**Problem details**
Please state how many lines of the records below contain the word "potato". Give the number and nothing else.

== Records provided ==

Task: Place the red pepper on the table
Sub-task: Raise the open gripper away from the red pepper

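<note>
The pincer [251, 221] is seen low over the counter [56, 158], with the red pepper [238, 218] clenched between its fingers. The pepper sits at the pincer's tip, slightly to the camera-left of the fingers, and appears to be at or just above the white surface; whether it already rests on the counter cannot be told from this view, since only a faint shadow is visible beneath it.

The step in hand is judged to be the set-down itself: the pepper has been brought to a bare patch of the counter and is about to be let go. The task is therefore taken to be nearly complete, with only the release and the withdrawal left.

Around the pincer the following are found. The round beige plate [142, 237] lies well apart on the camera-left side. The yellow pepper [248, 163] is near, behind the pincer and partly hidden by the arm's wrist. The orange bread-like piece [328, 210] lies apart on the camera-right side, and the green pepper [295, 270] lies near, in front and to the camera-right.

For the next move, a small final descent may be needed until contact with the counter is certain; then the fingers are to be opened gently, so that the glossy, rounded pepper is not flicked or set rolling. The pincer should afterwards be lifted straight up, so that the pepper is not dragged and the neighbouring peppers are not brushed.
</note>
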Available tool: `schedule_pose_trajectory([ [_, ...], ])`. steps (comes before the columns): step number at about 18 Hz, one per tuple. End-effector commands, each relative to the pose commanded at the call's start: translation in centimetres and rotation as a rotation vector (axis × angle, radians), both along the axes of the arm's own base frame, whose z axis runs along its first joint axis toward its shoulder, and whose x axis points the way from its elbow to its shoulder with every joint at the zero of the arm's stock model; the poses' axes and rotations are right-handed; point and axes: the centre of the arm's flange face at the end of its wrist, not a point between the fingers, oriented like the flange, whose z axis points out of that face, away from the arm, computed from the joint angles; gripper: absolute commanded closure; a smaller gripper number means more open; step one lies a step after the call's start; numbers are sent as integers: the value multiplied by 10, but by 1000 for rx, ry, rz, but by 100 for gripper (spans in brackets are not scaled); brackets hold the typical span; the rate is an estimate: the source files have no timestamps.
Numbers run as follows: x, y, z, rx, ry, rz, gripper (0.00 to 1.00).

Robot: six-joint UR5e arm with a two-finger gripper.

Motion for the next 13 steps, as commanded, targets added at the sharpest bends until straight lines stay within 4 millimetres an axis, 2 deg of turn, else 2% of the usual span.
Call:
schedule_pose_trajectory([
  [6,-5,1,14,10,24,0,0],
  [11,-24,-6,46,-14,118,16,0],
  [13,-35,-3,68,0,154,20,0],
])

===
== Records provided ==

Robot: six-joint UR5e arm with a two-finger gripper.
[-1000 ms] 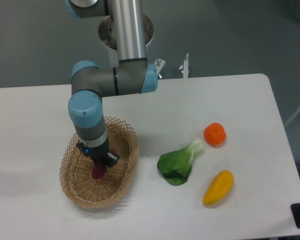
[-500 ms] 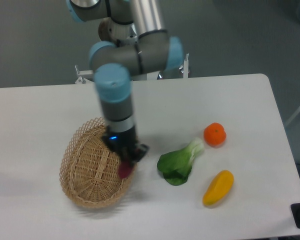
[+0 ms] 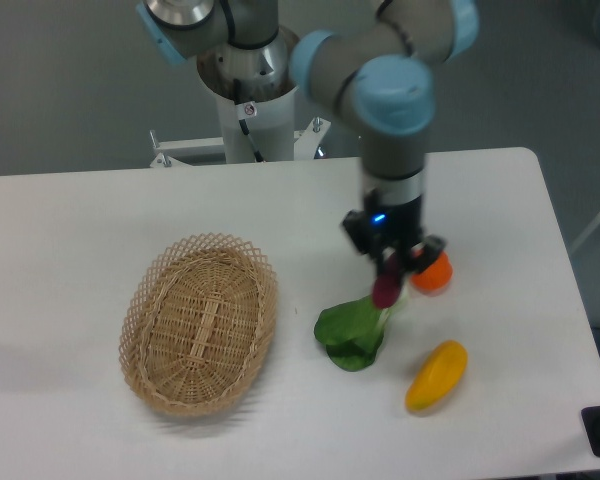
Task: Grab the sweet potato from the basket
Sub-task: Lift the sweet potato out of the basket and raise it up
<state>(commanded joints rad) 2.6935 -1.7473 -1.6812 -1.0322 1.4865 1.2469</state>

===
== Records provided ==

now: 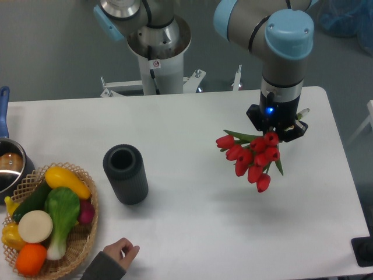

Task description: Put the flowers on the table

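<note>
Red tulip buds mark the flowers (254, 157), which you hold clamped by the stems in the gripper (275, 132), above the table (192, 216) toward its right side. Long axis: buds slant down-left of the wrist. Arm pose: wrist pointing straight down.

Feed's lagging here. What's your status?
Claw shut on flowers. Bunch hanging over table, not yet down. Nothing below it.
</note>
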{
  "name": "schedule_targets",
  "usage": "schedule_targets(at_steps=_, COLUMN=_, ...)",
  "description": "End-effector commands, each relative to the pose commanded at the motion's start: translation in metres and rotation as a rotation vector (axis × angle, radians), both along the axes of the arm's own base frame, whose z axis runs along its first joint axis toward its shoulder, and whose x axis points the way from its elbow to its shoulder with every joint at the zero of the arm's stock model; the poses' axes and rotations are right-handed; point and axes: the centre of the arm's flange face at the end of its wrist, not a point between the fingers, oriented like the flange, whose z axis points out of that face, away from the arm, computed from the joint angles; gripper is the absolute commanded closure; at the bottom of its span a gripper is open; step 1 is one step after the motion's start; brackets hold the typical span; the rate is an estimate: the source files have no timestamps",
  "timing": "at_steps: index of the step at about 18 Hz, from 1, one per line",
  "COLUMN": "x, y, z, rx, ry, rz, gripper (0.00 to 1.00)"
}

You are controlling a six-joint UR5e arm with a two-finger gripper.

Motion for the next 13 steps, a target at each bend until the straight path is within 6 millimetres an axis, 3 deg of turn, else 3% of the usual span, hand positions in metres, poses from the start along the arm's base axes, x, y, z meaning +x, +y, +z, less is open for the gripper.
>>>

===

**Exercise answer**
2